She shook her head. ‘I wanted to help people. Community policing – old people and children. This isn’t what I volunteered for … people putting knives in each other and behaving like animals. It’s disgusting.’
‘So why did you come to Alderney?’
‘Because the DC asked me. If I’d known it was going to be like this I’d have said no.’
‘Would you like a drink?’ I asked.
‘No. I’m on duty.’ She stood up and put on her hat as if to prove what she had just said. ‘If there’s anything more, I’ll leave it at the desk.’
She walked out of the room.
Hawthorne went back to the report. ‘Cranial blunt force trauma also noted at the back of the head … no weapon found.’ He flicked a page. ‘Well, well, well. That’s interesting. Cocaine!’
‘Charles le Mesurier?’
‘Who else? There were traces of it in his blood and on the inside of his nose, and look at this.’ He gave me one of the photographs: a view of the drinks cabinet with the door fully open. There was a plastic packet inside – white powder, tightly wrapped – and next to it a chequebook with part of the cover ripped off. A second photograph focused on the surface of the cabinet. It had been taken with a high-resolution camera and revealed an irregular stain. A ruler had been laid beside it to show that it covered an area four centimetres long. ‘They found further traces on the surface of the drinks cabinet and on the edge of le Mesurier’s American Express credit card. So now we know at least one reason why he went to the Snuggery!’
‘Did you notice the chequebook?’ I asked.
‘I did.’
‘He’d torn the cover off to make a tube … to snort the cocaine.’
‘You’re right.’ Hawthorne handed me a page from the police report. ‘They found two rolled-up tubes in his trouser pocket.’ He frowned. ‘How did you know that?’ he asked.
‘What?’
‘About using a chequebook cover to snort cocaine.’
‘I’m a crime writer. I have to know about these things.’ I stared at him. ‘I hope you’re not suggesting …’

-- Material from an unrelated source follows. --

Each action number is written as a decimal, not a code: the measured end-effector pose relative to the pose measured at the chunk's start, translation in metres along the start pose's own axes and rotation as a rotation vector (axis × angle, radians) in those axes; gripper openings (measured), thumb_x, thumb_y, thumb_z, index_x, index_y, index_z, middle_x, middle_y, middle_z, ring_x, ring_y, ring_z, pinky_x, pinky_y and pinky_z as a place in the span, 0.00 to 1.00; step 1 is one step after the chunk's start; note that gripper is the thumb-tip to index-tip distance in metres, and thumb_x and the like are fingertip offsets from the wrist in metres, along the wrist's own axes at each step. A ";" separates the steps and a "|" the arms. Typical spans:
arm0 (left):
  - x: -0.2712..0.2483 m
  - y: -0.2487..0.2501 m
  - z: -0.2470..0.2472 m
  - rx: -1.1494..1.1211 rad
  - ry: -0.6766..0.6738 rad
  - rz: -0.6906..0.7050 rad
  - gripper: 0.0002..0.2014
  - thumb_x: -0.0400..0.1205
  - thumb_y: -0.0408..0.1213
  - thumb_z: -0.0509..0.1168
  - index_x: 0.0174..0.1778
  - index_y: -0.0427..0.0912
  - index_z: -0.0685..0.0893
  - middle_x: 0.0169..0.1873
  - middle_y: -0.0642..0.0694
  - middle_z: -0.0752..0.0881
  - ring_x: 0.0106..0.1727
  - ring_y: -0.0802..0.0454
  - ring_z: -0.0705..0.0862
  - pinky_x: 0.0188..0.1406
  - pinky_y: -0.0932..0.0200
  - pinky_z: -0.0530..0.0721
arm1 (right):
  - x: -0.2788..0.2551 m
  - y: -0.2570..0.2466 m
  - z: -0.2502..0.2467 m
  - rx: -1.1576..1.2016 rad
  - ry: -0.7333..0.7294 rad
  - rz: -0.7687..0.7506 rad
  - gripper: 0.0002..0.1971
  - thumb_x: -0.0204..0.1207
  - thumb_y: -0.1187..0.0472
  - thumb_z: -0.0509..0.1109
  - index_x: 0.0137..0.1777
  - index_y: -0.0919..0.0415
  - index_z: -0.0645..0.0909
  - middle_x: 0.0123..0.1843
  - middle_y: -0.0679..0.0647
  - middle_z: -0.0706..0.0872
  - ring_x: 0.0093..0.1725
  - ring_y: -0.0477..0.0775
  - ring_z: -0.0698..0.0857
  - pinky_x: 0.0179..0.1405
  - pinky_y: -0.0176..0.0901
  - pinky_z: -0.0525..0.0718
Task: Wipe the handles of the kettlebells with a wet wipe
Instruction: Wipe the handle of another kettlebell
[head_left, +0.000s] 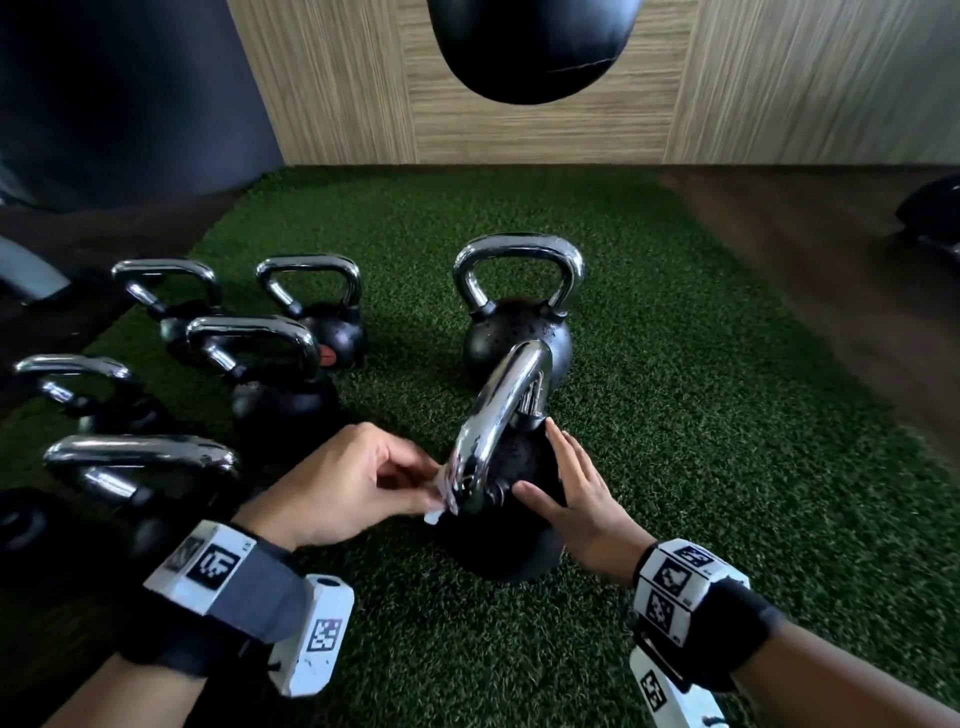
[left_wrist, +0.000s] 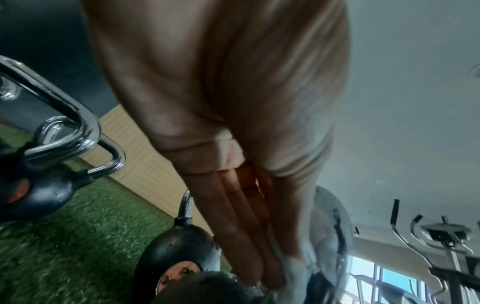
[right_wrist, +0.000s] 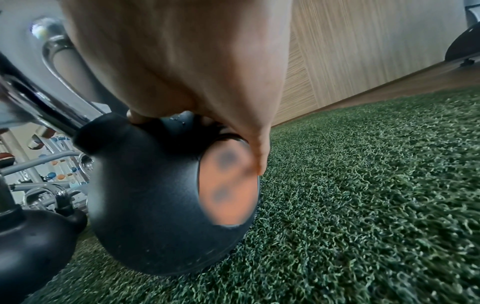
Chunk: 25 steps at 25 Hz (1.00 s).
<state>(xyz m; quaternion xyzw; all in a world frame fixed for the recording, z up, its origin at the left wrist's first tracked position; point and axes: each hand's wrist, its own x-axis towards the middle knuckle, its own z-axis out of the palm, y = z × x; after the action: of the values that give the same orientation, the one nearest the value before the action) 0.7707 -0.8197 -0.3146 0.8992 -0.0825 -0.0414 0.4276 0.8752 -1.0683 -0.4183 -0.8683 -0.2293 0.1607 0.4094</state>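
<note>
Green turf (head_left: 701, 415) covers the gym floor, wood-panel wall behind. Nearest kettlebell (head_left: 498, 540) stands on the turf betw. both hands. Left hand (head_left: 337, 488) reaches in from the left, fingers curled, pinching a white wet wipe (head_left: 444, 491) against the lower part of its chrome handle (head_left: 498, 415). Right hand (head_left: 576, 499) lies flat w/ straight fingers on the black ball, thumb toward the handle base. Further off, another kettlebell (head_left: 519, 322) stands upright; more kettlebells (head_left: 249, 353) are grouped at left.
</note>
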 end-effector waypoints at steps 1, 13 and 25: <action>-0.002 -0.005 0.004 -0.010 0.030 0.019 0.08 0.76 0.41 0.80 0.49 0.52 0.95 0.45 0.57 0.94 0.47 0.53 0.93 0.52 0.50 0.91 | 0.001 0.001 0.000 -0.004 -0.004 0.002 0.48 0.73 0.27 0.61 0.87 0.36 0.39 0.91 0.46 0.46 0.89 0.50 0.44 0.89 0.59 0.49; 0.011 -0.039 0.014 -0.149 0.073 0.045 0.17 0.69 0.64 0.79 0.50 0.63 0.94 0.45 0.60 0.94 0.47 0.66 0.92 0.47 0.73 0.84 | -0.020 -0.054 -0.040 -0.635 -0.020 0.016 0.34 0.84 0.36 0.61 0.85 0.45 0.55 0.66 0.57 0.85 0.55 0.53 0.89 0.49 0.53 0.90; 0.032 0.023 -0.022 -0.747 0.257 0.185 0.20 0.62 0.53 0.87 0.43 0.50 0.91 0.33 0.44 0.93 0.36 0.53 0.92 0.40 0.59 0.91 | -0.033 -0.166 -0.073 0.099 0.250 -0.466 0.21 0.72 0.54 0.81 0.66 0.47 0.88 0.52 0.39 0.92 0.47 0.38 0.89 0.50 0.34 0.86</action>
<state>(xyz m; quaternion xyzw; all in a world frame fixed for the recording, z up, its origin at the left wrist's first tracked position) 0.8025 -0.8232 -0.2827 0.6687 -0.0881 0.0830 0.7337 0.8371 -1.0394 -0.2400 -0.7841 -0.3626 -0.0356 0.5025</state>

‘All right! All right! I was only asking.’
I’d already been arrested once in Hawthorne’s company: a shoplifting charge, which, fortunately, had been dropped. It would be nice to think that I could get to the end of a third outing with some of my reputation still intact.
Hawthorne took out the next document, two pages clipped together, and read it quickly. ‘Background info on le Mesurier,’ he told me. ‘No criminal record. Made his fortune in internet gambling and moved into computer games, software development and TV production. Parents retired in the Isle of Wight. He’s got a brother who lives there too. No children … we already knew that. He was a nasty bastard, but it all seems fairly straightforward.’
‘What about the coin?’ I asked. I’d noticed an image of the two-euro coin that Hawthorne had found and left behind.
Hawthorne searched out the relevant information. ‘No fingerprints, which is interesting.’
‘Why?’
‘Because how do you carry a coin, take it out of your pocket and drop it on the floor without leaving a fingerprint?’
‘Someone must have wiped it clean.’
‘Then why leave it behind? And here’s something else to think about. Le Mesurier didn’t have any other coins on him and it looks as if he hadn’t been in France for months.’
‘Maybe the two-euro piece belonged to whoever killed him.’
Hawthorne moved on to another page and read it out word for word: ‘
‘Suggesting that the killer brought it with him.’
‘Or bought it on Amazon. But, yes. I’d say there’s a good chance that he – or she – brought it across.’
‘So this was planned,’ I said.
Either Hawthorne wasn’t listening to me or he’d already worked that out for himself. ‘They found the will!’ he said, and showed me a photocopy that Torode had included with the other documents. At least he was living up to his promise. He was sharing everything he had. Again, Hawthorne scanned the contents. He gave a low whistle. ‘He’s left a bit to his mum and dad and big brother, but it looks as if Helen le Mesurier gets the lot: the houses, the businesses, the private jet, all of it!’
I was quite surprised. Helen le Mesurier had said that she loved Charles, but from the sound of it he hadn’t been all that close to her, gallivanting around the world and keeping her out of the limelight while she stayed at home. And now she was a multimillionaire! Perhaps it was simply that he didn’t have anyone else to leave his wealth to. After all, they had no children. Also, of course, he hadn’t been expecting to die.